3. The method of claim 2, wherein said mapping comprises repeating said randomly selecting and mapping said subset for each of said first number of inputs.

4. The method of claim 2, wherein said Boolean function comprises an exclusive- or function.

5. The method of claim 1 comprising checking an input property of said model by applying said input property to said underapproximated model.

6. The method of claim 5 comprising falsifying said model if said underapproximated model does not satisfy said input property.

7. The method of claim 1, wherein said automatically underapproximating comprises automatically underapproximating based on a user input representing said second number.

8. A computing system capable of checking a model having a first number of inputs, the system comprising:

an underapproximator to automatically underapproximate said model with an underapproximated model having a second number of inputs by mapping said second number of inputs to said first number of inputs such that any possible combination of two or more values of any subset of two or more respective inputs of said first number of inputs is obtainable by assigning to each of one or more inputs of said second number of inputs a value of a predefined set of input values,

wherein said second number is smaller than said first number.

9. The computing system of claim 8, wherein said underapproximator is capable of mapping said second number of inputs to said first number of inputs by randomly selecting a random subset of said second number of inputs; mapping said subset of said second number of inputs to an input of said first number of inputs by applying a Boolean function to said random subset; and repeating said randomly selecting and mapping said subset for each of said first number of inputs.

10. The computing system of claim 9, wherein said Boolean function comprises an exclusive-or function.

11. The computing system of claim 8 comprising a model checking engine to check an input property of said model by applying said input property to said underapproximated model.

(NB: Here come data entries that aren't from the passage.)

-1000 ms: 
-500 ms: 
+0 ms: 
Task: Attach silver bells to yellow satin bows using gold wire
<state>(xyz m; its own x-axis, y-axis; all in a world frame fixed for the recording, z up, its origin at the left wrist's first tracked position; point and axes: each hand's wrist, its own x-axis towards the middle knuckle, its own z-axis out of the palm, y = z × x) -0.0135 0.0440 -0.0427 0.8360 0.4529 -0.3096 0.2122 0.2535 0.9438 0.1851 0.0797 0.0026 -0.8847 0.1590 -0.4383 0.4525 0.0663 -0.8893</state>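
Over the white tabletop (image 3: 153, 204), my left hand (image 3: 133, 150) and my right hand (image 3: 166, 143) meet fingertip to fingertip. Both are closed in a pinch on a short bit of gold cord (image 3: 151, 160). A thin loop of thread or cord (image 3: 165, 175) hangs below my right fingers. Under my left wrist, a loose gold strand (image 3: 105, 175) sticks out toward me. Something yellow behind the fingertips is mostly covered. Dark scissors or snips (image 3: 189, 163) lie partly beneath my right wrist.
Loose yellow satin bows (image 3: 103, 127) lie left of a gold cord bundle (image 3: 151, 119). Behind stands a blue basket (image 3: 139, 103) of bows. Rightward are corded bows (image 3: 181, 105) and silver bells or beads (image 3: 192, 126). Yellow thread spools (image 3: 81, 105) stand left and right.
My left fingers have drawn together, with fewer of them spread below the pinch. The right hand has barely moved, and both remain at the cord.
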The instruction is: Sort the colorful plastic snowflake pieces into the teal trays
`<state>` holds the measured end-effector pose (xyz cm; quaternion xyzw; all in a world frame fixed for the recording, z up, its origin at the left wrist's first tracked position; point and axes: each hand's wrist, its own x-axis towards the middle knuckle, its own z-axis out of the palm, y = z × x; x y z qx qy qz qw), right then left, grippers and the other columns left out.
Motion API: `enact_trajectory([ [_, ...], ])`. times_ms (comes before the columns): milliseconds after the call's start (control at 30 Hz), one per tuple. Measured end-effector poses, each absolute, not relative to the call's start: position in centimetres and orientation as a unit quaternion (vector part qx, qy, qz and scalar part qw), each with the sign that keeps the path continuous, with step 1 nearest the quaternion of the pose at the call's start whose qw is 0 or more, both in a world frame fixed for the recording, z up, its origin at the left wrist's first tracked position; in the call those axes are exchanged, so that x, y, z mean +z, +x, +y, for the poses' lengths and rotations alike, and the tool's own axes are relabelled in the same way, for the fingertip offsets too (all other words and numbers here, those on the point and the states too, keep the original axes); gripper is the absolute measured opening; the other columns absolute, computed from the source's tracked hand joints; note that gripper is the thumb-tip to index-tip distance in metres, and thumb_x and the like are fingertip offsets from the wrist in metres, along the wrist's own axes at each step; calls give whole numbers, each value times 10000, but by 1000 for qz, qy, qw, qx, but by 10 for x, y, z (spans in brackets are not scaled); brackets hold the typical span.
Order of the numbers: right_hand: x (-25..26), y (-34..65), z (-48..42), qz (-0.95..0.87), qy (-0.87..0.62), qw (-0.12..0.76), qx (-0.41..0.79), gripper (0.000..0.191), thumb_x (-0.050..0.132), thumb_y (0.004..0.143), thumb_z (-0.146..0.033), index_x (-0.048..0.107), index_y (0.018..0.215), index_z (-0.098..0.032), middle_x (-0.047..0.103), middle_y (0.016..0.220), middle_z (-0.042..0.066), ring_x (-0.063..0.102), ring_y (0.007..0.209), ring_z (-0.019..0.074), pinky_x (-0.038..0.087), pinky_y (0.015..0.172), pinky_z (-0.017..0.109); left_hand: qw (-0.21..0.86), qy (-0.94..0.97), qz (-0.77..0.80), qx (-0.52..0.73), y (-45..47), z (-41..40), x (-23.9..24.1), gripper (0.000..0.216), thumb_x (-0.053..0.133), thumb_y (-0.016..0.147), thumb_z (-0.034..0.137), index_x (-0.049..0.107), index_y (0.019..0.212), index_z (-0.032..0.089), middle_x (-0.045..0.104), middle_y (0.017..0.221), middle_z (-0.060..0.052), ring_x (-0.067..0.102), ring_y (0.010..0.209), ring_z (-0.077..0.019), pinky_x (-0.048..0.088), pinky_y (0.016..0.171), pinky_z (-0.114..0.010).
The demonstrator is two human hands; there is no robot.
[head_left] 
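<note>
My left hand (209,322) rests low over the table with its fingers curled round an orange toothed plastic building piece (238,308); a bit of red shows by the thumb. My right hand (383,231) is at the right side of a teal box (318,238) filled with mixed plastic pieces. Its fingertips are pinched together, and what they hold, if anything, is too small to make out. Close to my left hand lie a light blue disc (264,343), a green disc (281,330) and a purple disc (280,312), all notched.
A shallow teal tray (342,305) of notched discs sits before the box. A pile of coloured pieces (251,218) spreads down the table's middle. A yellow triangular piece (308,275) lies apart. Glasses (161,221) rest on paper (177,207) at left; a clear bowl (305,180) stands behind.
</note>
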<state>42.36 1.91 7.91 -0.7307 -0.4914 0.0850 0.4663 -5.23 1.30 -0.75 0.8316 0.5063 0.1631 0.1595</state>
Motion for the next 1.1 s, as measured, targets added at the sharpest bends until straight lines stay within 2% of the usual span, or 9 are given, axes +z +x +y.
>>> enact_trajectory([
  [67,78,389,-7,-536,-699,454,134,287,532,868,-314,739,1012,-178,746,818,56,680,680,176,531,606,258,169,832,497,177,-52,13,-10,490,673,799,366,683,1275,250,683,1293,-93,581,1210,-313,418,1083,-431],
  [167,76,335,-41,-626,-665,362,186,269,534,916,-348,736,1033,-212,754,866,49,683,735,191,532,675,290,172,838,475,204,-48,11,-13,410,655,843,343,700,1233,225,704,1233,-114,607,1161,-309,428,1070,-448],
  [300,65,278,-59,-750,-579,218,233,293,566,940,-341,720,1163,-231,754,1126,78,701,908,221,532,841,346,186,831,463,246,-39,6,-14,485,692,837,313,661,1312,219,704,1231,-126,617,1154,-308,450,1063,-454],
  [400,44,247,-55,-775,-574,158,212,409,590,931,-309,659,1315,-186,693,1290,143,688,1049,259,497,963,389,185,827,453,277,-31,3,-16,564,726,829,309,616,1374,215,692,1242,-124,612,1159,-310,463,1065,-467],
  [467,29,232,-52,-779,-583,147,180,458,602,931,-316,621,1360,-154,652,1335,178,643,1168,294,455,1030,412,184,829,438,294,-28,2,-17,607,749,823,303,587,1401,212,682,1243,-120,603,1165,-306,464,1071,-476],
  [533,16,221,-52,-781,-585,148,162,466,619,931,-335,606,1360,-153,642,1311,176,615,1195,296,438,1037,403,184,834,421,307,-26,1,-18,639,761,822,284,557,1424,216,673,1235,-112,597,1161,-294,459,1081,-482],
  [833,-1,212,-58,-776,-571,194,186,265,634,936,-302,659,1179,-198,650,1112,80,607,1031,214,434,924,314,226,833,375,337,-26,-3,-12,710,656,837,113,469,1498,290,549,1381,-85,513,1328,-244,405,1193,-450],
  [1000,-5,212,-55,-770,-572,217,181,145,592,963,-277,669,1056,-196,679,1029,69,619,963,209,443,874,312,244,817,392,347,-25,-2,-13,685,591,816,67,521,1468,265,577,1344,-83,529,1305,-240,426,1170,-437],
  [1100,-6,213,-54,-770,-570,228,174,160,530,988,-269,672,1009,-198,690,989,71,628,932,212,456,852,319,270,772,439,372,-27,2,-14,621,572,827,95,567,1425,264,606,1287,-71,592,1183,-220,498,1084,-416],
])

12. The computing system of claim 11, wherein said model checking engine is to falsify said model if said underapproximated model does not satisfy said input property.

13. The computing system of claim 8, wherein said underapproximator is capable of automatically underapproximating based on a user input representing said second number.

14. A computer program product comprising a computer-useable medium including a computer-readable program, wherein the computer-readable program when executed on a computer causes the computer to:

automatically underapproximate a model having a first number of inputs with an underapproximated model having a second number of inputs by mapping said second number of inputs to said first number of inputs such that any possible combination of two or more values of any subset of two or more respective inputs of said first number of inputs is obtainable by assigning to each of one or more inputs of said second number of inputs a value of a predefined set of input values,

wherein said second number is smaller than said first number.

15. The computer program product of claim 14, wherein the computer-readable program causes the computer to:

randomly select a random subset of said second number of inputs; and

map said subset of said second number of inputs to an input of said first number of inputs by applying a Boolean function to said random subset.

16. The computer program product of claim 15, wherein the computer-readable program causes the computer to repeat said randomly selecting and mapping said subset for each of said first number of inputs.

17. The computer program product of claim 15, wherein said Boolean function comprises an exclusive-or function.

18. The computer program product of claim 14, wherein the computer-readable program causes the computer to check an input property of said model by applying said input property to said underapproximated model.

19. The computer program product of claim 18, wherein the computer-readable program causes the computer to falsify said model if said underapproximated model does not satisfy said input property.

20. The computer program product of claim 14, wherein the computer-readable program causes the computer to automatically underapproximate said model with said underapproximated model based on a user input representing said second number.